Também devem abandonar-se quaisquer regras que pretendam garantir formas de representação regional, injustificadas além do mais, na prática, face à dinâmica dos quadros do M.P. e face à própria concepção, necessariamente unitária e nacional, desta Magistratura.

– Quanto às funções que caberá ao Conselho exercer, deverá ser revista e alargada a actual regulamentação, no desenvolvimento dos conceitos já expostos sobre aquilo que deve ser o papel do Conselho na actuação do Ministério Público.

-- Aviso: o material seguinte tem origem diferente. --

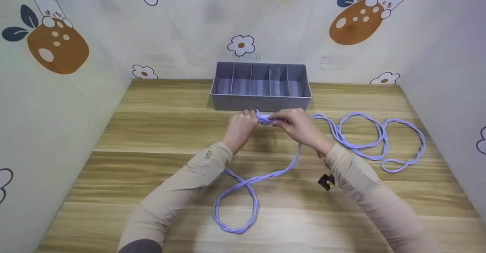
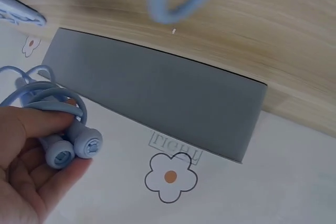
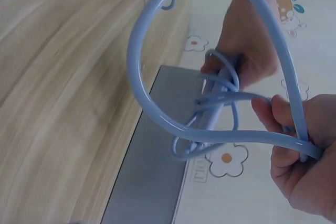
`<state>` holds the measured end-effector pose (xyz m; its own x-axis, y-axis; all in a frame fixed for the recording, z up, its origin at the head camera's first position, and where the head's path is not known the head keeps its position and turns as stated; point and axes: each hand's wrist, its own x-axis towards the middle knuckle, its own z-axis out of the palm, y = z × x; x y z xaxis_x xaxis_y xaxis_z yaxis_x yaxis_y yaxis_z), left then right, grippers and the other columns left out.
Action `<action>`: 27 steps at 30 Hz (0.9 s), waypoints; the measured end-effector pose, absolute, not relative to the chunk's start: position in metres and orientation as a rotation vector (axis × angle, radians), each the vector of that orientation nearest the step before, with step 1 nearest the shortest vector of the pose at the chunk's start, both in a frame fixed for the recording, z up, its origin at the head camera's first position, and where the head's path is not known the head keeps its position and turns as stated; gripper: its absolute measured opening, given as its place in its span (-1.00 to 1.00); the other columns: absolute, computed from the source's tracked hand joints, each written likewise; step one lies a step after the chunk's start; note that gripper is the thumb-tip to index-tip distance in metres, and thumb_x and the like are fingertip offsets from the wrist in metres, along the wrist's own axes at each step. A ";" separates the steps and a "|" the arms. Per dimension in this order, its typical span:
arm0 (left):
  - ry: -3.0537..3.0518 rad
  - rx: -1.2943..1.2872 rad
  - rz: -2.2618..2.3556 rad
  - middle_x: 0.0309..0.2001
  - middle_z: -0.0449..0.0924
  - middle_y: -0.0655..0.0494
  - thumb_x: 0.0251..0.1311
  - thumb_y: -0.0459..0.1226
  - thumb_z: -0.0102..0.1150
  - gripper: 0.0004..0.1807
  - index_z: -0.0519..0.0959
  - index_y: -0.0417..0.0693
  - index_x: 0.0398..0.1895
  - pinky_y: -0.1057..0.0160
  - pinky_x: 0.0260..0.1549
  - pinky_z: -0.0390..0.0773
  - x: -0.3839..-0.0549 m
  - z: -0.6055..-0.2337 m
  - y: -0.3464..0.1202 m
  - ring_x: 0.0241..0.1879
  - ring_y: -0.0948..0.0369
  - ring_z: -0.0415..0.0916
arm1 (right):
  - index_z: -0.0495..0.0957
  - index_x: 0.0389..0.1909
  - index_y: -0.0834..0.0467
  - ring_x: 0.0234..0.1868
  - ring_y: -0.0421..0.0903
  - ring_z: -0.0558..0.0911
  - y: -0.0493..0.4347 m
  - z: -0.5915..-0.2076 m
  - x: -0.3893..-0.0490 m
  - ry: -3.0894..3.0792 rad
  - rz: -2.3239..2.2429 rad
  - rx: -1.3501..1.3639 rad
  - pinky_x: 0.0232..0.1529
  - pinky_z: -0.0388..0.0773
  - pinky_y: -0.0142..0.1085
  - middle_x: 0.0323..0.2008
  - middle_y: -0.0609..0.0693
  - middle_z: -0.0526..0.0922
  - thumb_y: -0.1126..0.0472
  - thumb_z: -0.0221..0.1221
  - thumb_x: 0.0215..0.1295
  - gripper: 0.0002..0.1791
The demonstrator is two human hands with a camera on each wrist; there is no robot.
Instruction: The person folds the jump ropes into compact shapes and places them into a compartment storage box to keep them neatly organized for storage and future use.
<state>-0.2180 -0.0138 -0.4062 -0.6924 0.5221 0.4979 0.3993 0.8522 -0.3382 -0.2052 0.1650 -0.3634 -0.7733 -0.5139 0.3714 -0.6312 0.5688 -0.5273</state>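
A blue-violet jump rope [image 1: 253, 179] lies partly on the table, its cord doubled and twisted into loops. My left hand [image 1: 240, 130] grips its two handles [image 2: 86, 142] side by side, their round ends poking out past the fingers in the left wrist view. Several turns of cord [image 3: 226, 97] wrap around the handles. Close by on the right, my right hand [image 1: 300, 127] pinches the cord between thumb and fingers. From that hand a wide loop of cord [image 3: 137, 56] hangs out toward the right wrist camera.
Just behind the hands stands a grey box [image 1: 262, 103] with several compartments. More looped cord [image 1: 360, 146] spreads over the wooden table [image 1: 152, 131] at right. A small black object [image 1: 325, 182] shows beside the right sleeve. Patterned cloth walls [image 1: 190, 29] enclose the table's back and sides.
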 end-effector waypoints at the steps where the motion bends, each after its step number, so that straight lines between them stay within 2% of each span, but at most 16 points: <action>1: -2.408 -0.695 0.288 -0.60 0.50 0.04 0.07 -0.46 0.04 -0.90 0.56 -0.26 -0.38 0.38 -0.80 0.43 -0.219 -0.407 -0.015 -0.70 0.27 0.44 | 0.64 -0.28 0.28 -0.40 -0.05 0.64 0.166 -0.363 -0.208 -2.630 0.997 0.982 -0.38 0.56 -0.22 -0.35 0.12 0.68 0.35 0.19 0.11 -0.84; 6: -2.269 -0.826 0.376 -0.58 0.48 0.07 0.06 -0.43 0.04 -0.92 0.54 -0.20 -0.39 0.41 -0.75 0.42 -0.226 -0.408 -0.023 -0.65 0.27 0.42 | 0.65 -0.27 0.25 -0.41 -0.10 0.62 0.171 -0.361 -0.221 -2.656 1.021 1.038 -0.42 0.52 -0.28 -0.34 0.09 0.69 0.34 0.18 0.13 -0.84; 15: -2.014 -1.011 0.398 -0.37 0.57 0.03 0.06 -0.39 0.09 -0.89 0.56 -0.16 -0.33 0.34 -0.31 0.58 -0.237 -0.407 -0.039 -0.40 0.22 0.55 | 0.61 -0.26 0.36 -0.26 0.02 0.64 0.174 -0.354 -0.237 -2.702 1.276 1.218 -0.24 0.58 -0.32 -0.28 0.19 0.66 0.40 0.14 0.15 -0.84; 20: -1.919 -1.085 0.397 -0.26 0.62 0.03 0.06 -0.39 0.10 -0.85 0.58 -0.13 -0.28 0.32 -0.21 0.57 -0.237 -0.404 -0.044 -0.30 0.20 0.57 | 0.59 -0.25 0.40 -0.27 0.04 0.65 0.174 -0.353 -0.241 -2.724 1.452 1.273 -0.25 0.57 -0.42 -0.29 0.23 0.65 0.41 0.12 0.17 -0.83; 27: -1.861 -1.177 0.328 -0.21 0.63 0.02 0.08 -0.39 0.08 -0.80 0.60 -0.14 -0.22 0.29 -0.14 0.55 -0.232 -0.399 -0.043 -0.23 0.18 0.58 | 0.56 -0.28 0.47 -0.25 -0.15 0.62 0.172 -0.353 -0.245 -2.639 1.662 1.297 -0.20 0.56 -0.43 -0.29 0.31 0.63 0.45 0.11 0.16 -0.84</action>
<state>-0.2322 -0.0430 -0.3989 -0.1596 0.8281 0.5373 0.5946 0.5152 -0.6173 -0.2455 0.1720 -0.3534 -0.6817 -0.7067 0.1896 -0.4763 0.2319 -0.8482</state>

Tal revisão deverá incidir basicamente em duas áreas, sendo a primeira a área da gestão e disciplina quanto aos quadros do M.P. e seus magistrados, área desde sempre nuclear na actuação do Conselho, e a segunda uma competência, em certa medida nova mas essencial à prossecução das finalidades do Conselho, inclusive em termos de gestão de quadros, que é a da possibilidade de intervir na definição das bases gerais da organização dos quadros do M.P. e da distribuição de serviço entre os magistrados.

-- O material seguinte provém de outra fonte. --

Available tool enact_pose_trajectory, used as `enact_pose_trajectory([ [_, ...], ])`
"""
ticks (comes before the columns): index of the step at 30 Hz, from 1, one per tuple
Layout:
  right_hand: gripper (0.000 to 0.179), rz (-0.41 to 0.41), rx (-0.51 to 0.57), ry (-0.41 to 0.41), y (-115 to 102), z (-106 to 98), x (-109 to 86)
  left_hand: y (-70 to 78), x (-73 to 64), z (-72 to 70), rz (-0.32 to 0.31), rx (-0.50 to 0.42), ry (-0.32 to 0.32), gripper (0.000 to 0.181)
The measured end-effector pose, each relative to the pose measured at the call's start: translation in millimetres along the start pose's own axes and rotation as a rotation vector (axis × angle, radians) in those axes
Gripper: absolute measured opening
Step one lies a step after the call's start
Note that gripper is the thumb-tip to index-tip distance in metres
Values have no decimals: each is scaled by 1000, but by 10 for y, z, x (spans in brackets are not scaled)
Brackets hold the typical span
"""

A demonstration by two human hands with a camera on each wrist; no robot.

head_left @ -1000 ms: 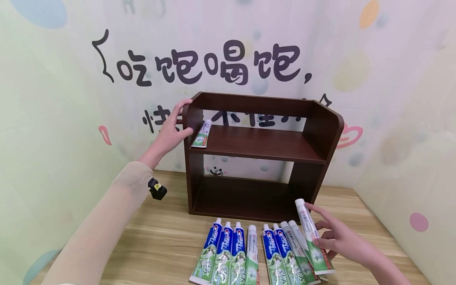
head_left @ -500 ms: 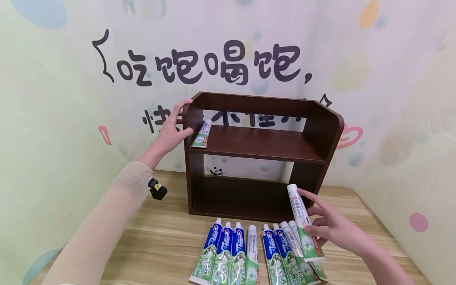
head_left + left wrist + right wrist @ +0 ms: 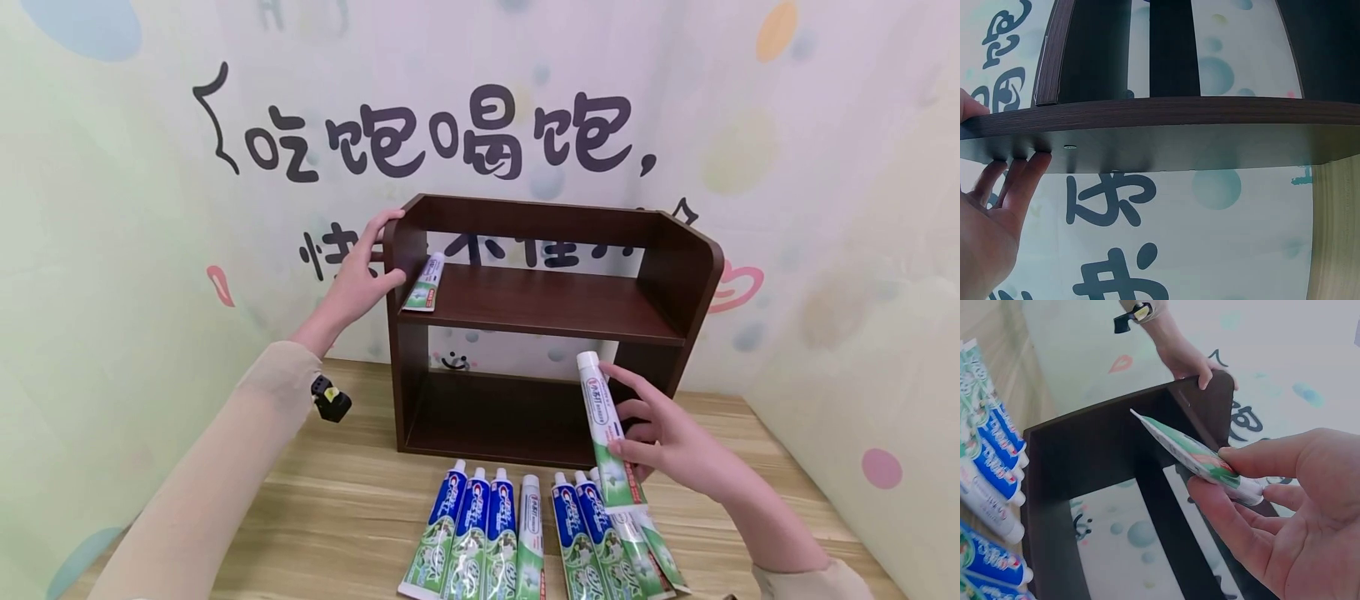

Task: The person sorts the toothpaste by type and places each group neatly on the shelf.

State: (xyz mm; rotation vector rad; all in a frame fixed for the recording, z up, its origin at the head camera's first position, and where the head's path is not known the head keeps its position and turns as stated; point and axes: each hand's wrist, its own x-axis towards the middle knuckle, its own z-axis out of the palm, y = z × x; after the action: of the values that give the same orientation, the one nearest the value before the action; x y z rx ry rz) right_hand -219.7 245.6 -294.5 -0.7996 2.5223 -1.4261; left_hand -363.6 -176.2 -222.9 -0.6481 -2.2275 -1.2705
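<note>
From my station, I note that the white-and-green toothpaste tube [image 3: 609, 442] in the right hand [image 3: 671, 442] covers upper parts of two matching white-and-green tubes [image 3: 637, 552] behind it. Several blue-and-green toothpaste tubes [image 3: 471, 529] are cut by the head view's lower edge. The dark-brown wooden shelf unit [image 3: 555, 304] obscures part of the lower line of black wall lettering [image 3: 315, 257]. I cannot read the small yellow label [image 3: 332, 392] on the black wrist device [image 3: 335, 408]. The left wrist view crops the left hand [image 3: 991, 231] at its left edge; the right wrist view blurs the held tube's print.
</note>
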Motion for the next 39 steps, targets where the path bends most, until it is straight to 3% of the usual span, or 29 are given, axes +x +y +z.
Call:
enact_pose_trajectory([
  [16, 89, -56, -39, 74, -274, 86, 336, -4, 2, 6, -1, -9, 5, 73],
  [39, 89, -74, 17, 158, -664, 5, 996, 5, 8, 0, 16, 8, 17, 74],
])
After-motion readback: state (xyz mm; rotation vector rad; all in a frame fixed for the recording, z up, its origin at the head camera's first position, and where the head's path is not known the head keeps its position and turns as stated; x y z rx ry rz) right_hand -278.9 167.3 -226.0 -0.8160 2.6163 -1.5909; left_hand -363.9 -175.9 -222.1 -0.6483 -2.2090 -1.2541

Quanto à primeira área, devem ser criadas as disposições necessárias para permitir uma intervenção efectiva do Conselho na totalidade da gestão dos quadros do M.P., possibilitando uma cabal transparência das colocações e movimentações de Magistrados, a efectuar exclusivamente pelo Conselho e no cumprimento de regras objectivas, como as que serão formuladas adiante.

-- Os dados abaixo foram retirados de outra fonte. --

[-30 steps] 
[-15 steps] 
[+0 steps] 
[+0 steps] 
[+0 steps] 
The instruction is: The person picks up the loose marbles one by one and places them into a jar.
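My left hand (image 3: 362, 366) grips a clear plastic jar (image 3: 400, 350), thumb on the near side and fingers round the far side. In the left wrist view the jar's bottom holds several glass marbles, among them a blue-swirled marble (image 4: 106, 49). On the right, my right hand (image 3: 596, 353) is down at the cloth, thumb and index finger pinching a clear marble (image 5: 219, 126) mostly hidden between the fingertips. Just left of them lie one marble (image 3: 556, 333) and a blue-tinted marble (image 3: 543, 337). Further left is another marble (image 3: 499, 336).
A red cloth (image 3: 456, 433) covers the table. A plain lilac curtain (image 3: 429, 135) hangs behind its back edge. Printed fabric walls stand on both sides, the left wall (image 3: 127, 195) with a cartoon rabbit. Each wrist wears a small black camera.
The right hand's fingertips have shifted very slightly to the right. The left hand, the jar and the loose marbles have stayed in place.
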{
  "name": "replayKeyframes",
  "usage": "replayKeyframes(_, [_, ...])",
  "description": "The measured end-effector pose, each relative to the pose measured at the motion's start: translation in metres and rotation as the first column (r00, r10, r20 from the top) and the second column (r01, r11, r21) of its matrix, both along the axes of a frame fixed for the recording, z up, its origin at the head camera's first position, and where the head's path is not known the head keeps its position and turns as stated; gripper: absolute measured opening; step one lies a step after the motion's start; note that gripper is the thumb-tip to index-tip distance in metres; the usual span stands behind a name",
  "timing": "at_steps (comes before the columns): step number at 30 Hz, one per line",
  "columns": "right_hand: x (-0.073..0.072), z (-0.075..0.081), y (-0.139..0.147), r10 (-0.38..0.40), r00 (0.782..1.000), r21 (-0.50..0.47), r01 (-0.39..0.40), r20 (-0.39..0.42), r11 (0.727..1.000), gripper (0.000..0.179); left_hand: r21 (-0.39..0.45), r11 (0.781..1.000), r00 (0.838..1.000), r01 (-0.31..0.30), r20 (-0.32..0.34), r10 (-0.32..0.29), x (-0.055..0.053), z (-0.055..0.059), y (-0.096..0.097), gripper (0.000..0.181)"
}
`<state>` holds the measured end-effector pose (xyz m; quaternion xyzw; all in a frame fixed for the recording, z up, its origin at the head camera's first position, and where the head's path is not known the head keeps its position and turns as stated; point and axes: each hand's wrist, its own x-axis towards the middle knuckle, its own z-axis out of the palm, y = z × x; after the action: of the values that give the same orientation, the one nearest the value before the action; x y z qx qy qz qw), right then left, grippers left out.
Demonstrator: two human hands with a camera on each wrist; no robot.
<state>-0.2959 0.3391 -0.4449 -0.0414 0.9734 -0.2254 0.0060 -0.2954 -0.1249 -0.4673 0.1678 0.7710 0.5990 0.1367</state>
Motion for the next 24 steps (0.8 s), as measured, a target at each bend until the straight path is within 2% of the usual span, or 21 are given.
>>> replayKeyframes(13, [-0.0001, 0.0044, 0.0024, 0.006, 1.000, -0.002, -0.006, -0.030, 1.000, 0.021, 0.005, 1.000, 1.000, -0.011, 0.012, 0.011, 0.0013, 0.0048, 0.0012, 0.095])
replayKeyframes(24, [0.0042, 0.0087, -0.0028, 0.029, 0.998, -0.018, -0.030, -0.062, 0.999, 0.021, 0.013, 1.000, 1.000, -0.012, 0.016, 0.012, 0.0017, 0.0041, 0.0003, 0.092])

Quanto à segunda área, ligada aliás à anterior, é sabido que a evolução da realidade social e das solicitações que a mesma, e a consequente evolução legislativa, colocam ao M.P., têm levado a que o velho princípio da estruturação de quadros com base nas comarcas se torne na prática inviável, e até obsoleto, em muitos casos. Têm assim sido ensaiadas, no âmbito da actuação das diversas estruturas hierárquicas, variadas soluções que visam dotar a organização dos quadros do M.P. de maior funcionalidade e operacionalidade.

Isto tem porém sido feito na ausência de regras definidas e prévias, sendo desejável dotar de maior segurança jurídica e transparência as decisões tomadas a tal respeito, nomeadamente as que vão para além do que decorra directamente da adaptação às normas legais sobre organização judiciária. Para tanto, entende-se ser essencial a intervenção do Conselho, local onde poderão ser definidas, com total visibilidade, participação e legitimação, quer de ponto de vista exterior sobre a actuação do M.P., quer do ponto de vista interno da magistratura, as regras fundamentais sobre a organização local do M.P. e sobre a gestão de quadros e do próprio serviço.

Assim propõe-se nomeadamente, que seja cometida ao Conselho Superior do Ministério Público:

– a aprovação, quanto às comarcas e Tribunais com diversos magistrados, e sempre que tal se justifique face à necessidade de organizar quadros e distribuir o serviço de acordo com critérios especiais, de um Regulamento interno, a vigorar por determinado período, com base no qual se determinarão as regras de colocação de magistrados e distribuição de serviço;

– a fixação, em geral, e em relação com a proposta anterior, dos critérios que deverão presidir à especialização por sectores de criminalidade, dentro dos limites territoriais das comarcas e círculos, em especial nos grandes centros;

– a intervenção, pelo menos quanto à fixação de princípios genéricos, na coordenação interterritorial da actuação do M.P., nomeadamente nos casos de centralização vertical de competência que venham a ser possíveis nos limites fixados pela lei, se se optar por tal modelo nalgum tipo de criminalidade;

– a apreciação de reclamações relativas a distribuição de serviço, nomeadamente com base em violação de regulamentos internos da comarca ou lugar, incluindo aqueles que deverão ser aprovados pela estrutura hierárquica competente, nos casos em que não se justifique que seja o Conselho a efectuar tal regulamentação.

Entende-se por fim que o Conselho deve ser consultado pelo Procurador-Geral da República antes da formulação de directivas genéricas, assim como antes de ser decidida a substituição do magistrado a quem foi distribuído inicialmente um determinado processo.